Permutation & Combination

Concept Explanation

Permutation and combination are two sides of the same coin — both involve counting ways to select or arrange items, but they differ in one crucial way: does order matter? Think about a PIN code. The sequence 1234 is completely different from 4321, even though they use the same digits. That’s permutation — sequences where the order of elements determines the outcome. Now think about picking players for a cricket team. If you select Sachin, Virat, and Dhoni, it doesn’t matter whether you “picked” them in the order S-V-D or V-D-S — it’s the same team. That’s combination — unordered selections.

The fundamental counting principle is your launching point: if one task can be done in m ways and a second task in n ways, doing both sequentially gives m × n ways. This extends to any number of sequential independent choices. But be careful — this only applies when later choices don’t depend on earlier ones. If you’re seating people at a round table and the first person blocks certain adjacent spots, you can’t simply multiply.

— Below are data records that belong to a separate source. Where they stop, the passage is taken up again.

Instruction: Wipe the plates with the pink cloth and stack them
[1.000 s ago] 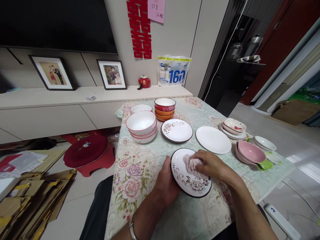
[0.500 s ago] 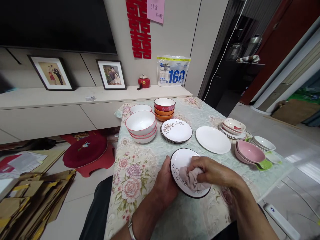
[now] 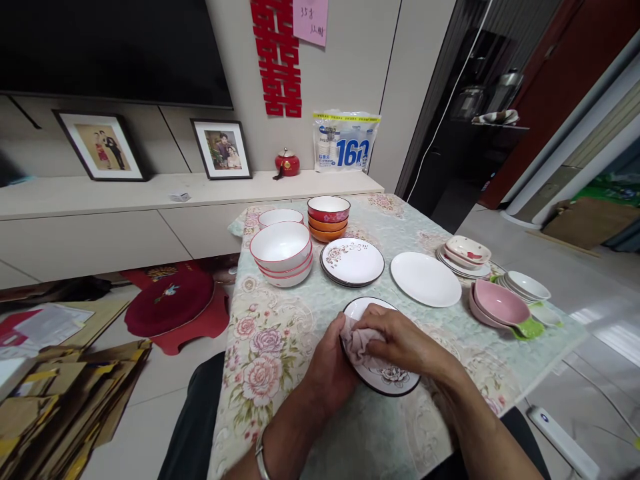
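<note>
My left hand grips the left edge of a white plate that has a dark rim and a printed flower. The plate is tilted above the tablecloth. In my right hand a crumpled pale cloth is bunched, pressed against the left part of the plate's face. Just beyond lies a stack of similar dark-rimmed plates. A plain white oval plate sits to its right.
Red-rimmed white bowls are stacked at the left, with red and orange bowls behind. Along the right stand pink bowls, small white bowls and heart-patterned dishes. A flowered tablecloth covers the table.
My right hand has moved the cloth leftward across the plate, towards my left thumb. The printed flower near the plate's lower right now shows. My left hand keeps its hold.
</note>
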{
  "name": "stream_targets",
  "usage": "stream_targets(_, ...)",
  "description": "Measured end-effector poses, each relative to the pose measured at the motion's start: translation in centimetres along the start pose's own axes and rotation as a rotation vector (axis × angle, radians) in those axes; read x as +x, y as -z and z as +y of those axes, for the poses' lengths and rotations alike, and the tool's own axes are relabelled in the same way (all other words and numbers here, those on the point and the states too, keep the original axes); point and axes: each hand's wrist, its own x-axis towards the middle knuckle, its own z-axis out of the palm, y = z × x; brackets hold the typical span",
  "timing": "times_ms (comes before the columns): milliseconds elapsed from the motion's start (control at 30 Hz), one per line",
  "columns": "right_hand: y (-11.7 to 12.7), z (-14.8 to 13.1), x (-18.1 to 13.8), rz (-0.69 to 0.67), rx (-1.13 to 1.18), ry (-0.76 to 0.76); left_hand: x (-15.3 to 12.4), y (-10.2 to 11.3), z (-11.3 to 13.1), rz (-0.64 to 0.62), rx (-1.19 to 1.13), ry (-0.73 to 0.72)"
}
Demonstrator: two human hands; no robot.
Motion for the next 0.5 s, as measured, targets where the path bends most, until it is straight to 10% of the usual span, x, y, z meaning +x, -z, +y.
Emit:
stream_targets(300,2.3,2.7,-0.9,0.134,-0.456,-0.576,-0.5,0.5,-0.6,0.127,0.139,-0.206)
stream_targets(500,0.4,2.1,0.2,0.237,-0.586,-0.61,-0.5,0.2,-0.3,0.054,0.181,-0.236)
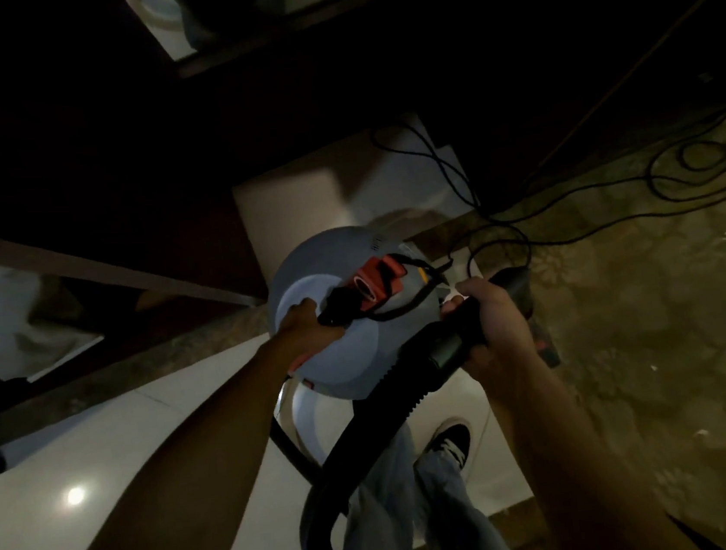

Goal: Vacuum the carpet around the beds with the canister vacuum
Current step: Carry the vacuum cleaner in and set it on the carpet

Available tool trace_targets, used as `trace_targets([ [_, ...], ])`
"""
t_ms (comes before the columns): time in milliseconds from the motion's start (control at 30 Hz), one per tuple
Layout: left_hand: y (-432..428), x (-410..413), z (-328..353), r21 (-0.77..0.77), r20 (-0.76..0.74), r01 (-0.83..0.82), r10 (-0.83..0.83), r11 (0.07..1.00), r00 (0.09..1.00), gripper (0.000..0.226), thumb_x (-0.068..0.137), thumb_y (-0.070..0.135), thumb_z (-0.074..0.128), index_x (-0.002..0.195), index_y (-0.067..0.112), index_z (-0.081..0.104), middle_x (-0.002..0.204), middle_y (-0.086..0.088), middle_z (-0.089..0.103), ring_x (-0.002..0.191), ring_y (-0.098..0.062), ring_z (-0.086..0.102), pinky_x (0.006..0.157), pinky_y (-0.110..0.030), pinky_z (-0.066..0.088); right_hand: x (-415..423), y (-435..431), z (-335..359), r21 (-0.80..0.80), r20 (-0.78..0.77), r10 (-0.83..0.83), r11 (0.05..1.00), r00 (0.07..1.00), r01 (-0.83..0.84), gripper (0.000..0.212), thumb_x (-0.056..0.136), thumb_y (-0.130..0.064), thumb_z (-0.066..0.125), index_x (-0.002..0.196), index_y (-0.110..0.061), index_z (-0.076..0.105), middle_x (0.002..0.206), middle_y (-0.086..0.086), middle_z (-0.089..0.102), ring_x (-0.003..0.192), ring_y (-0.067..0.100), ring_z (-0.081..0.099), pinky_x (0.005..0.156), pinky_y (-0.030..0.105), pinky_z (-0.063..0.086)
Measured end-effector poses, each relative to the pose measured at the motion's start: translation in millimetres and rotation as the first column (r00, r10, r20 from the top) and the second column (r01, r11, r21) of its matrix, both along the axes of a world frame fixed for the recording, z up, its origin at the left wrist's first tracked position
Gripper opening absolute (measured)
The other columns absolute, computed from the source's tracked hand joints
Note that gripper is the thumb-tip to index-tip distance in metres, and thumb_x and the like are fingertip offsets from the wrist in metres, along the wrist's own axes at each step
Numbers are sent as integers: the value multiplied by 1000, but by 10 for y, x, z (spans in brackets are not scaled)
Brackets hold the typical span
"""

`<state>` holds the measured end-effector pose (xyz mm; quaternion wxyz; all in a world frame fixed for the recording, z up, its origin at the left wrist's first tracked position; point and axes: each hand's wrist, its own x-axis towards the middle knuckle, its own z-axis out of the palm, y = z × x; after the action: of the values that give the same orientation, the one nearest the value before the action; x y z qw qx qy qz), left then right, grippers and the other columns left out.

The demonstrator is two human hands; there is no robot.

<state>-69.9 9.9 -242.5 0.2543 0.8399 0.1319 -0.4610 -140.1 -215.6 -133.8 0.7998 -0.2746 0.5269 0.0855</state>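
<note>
l hand: closed on the black handle on top of the canister vacuum, arm reaching in from lower left
r hand: wrapped tight round the black hose end, fingers curled over it
vacuum: grey dome w/ orange top part, on pale tile floor just beside carpet
hose: loops down past the jeans leg
cables: loose coils on carpet, upper right
shoe: on tile, near carpet edge
</note>
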Motion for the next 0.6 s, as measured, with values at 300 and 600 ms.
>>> trace_targets([
  [300, 87, 7, -631, 72, 50, 203, -207, 976, 977, 62, 79, 32, 81, 126, 7, 50, 120, -13, 64, 109, -31, 63, 91, -43, 54, -165, 51, -99, -48, 19, -4, 999, 1000, 4, 12, 89, -2, 63, 93, -9, 54, 69, 5, 54, 58, 14, 55, 63, 30, 49],
  [600, -14, 105, -904, 33, 79, 211, -213, 977, 974, 38, 82, 29, 80, 115, 19, 65, 105, -5, 71, 95, -26, 68, 80, -34, 56, -352, 248, -282, -12, -162, -143, 990, 976, 143, 14, 87, -1, 65, 92, -8, 54, 61, 6, 55, 52, 17, 56, 58, 32, 48],
])
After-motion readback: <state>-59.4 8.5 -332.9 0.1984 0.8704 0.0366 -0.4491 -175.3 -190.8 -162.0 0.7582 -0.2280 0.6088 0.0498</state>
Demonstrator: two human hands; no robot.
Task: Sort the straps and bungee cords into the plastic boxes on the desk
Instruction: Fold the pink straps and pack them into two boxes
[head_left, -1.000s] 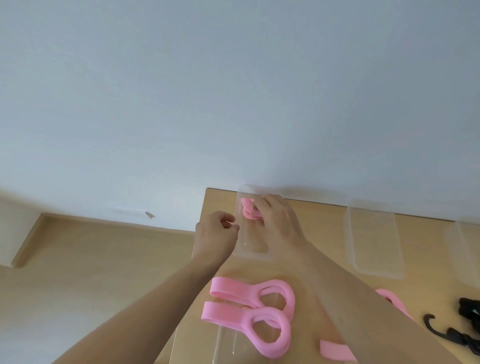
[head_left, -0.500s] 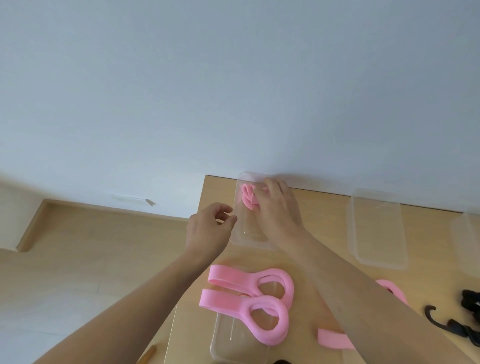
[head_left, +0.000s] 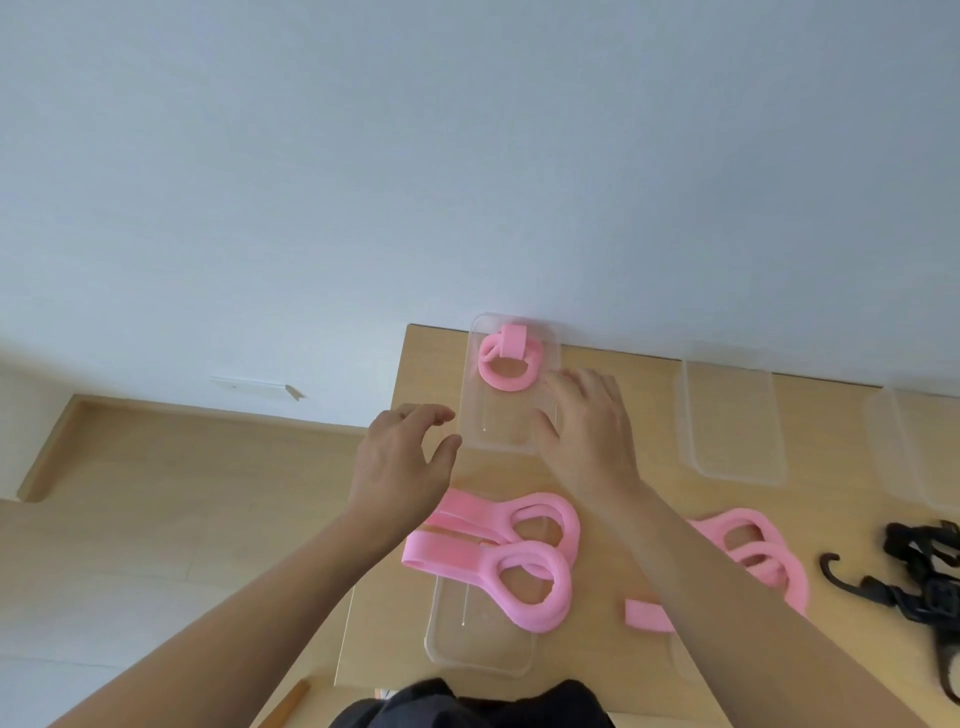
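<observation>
Left hand (head_left: 400, 462) and right hand (head_left: 587, 431) both slack-fingered, holding nothing, flanking the clear box (head_left: 493, 421) at the desk's (head_left: 657, 415) far left corner. Coiled strap (head_left: 506, 366) inside, far end. Next, likely: looped straps (head_left: 444, 557) toward the near edge, lying crosswise, tails left, nearer the left hand.
</observation>
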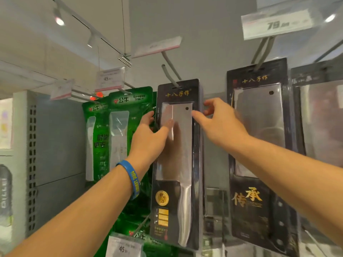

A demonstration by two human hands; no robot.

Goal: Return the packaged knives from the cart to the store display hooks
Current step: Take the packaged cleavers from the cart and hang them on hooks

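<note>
A packaged cleaver (179,164) in a tall black card with a clear window hangs from a grey display hook (168,74) that passes through its top slot. My left hand (148,134) holds its left edge, thumb on the front over the blade and fingers behind. My right hand (219,119) is at the upper right edge, thumb on the front and fingers reaching behind the card. A wider packaged cleaver (259,145) in black hangs on the hook to the right.
Green packaged goods (118,127) hang on hooks to the left, touching my left hand's side. Price tags (274,24) stick out on the hook ends above. A grey perforated upright (31,164) stands at far left. More dark packages (321,112) hang at far right.
</note>
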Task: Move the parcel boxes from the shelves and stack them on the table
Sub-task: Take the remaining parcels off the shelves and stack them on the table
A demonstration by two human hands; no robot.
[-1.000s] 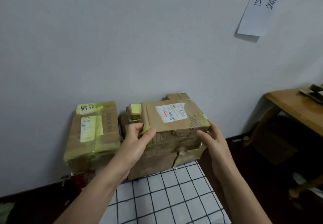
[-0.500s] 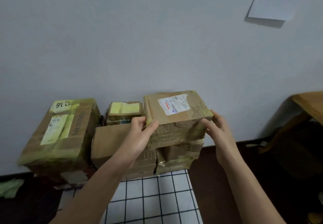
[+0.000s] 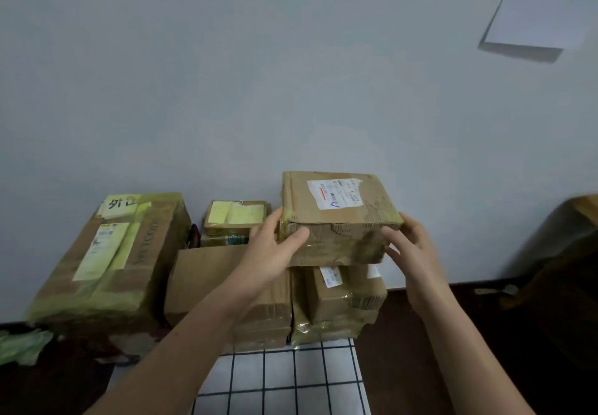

When you’re arranging all n items, the number of permutations is simply n! — that’s because you have n choices for the first position, then (n-1) for the second, (n-2) for the third, and so on, giving n × (n-1) × (n-2) × … × 1 = n!. When you’re choosing only r items from n without arranging them (a combination), you need to divide out the r! ways of ordering each selection, giving nCr = n!/[r!(n-r)!]. The formula nPr = nCr × r! shows the relationship neatly — permutation is just combination times the arrangement count.

Key Formulas

Symbol	Meaning
n!	n factorial = n × (n−1) × … × 2 × 1
nPr	Permutation of n items taken r at a time: n!/(n−r)!
nCr	Combination of n items taken r at a time: n!/[r!(n−r)!]
nCr = nC(n−r)	Symmetry property

Step-by-Step Example

Q: How many 4-digit passwords can be formed using digits 1-9 if digits cannot repeat and the password must be even?

Step 1: An even number ends in 2, 4, 6, or 8 — 4 choices for the last position

Step 2: After placing the last digit, 8 digits remain for the first position (1-9 excluding the one used)

Step 3: 7 choices for second position, 6 for third position

Step 4: Multiply: 8 × 7 × 6 × 4 = 1344

Answer: 1344 passwords

Common Mistakes

• Forgetting the factorial in denominator for combinations → nCr = n!/[r!(n−r)!], not just n!/r!
• Confusing when to use permutation vs combination → If the problem involves arrangement, ranking, sequence, or position — use permutation. If it involves selection, grouping, or committee — use combination

Quick Test (2 Qs)

1. Q: In how many ways can 4 boys and 3 girls be arranged in a row if boys and girls are alternate? Options: A) 12×4!×3! B) 2×4!×3! C) 4!×3! D) 144. Ans: B) 2×4!×3! (Reason: If row starts with boy: BGBGBGB. Boys can be arranged in 4! ways, girls in 3! ways. Also possible: GBGBGBB starting with girl. So 2×4!×3!.)
2. Q: From 6 consonants and 4 vowels, how many words of 3 consonants and 2 vowels can be formed? Options: A) C(6,3)×C(4,2)×5! B) C(6,3)+C(4,2)×5! C) P(6,3)×P(4,2)×5! D) 6×4×5!. Ans: A) (Reason: Choose 3 consonants from 6 = C(6,3), choose 2 vowels from 4 = C(4,2), then arrange all 5 letters = 5!.)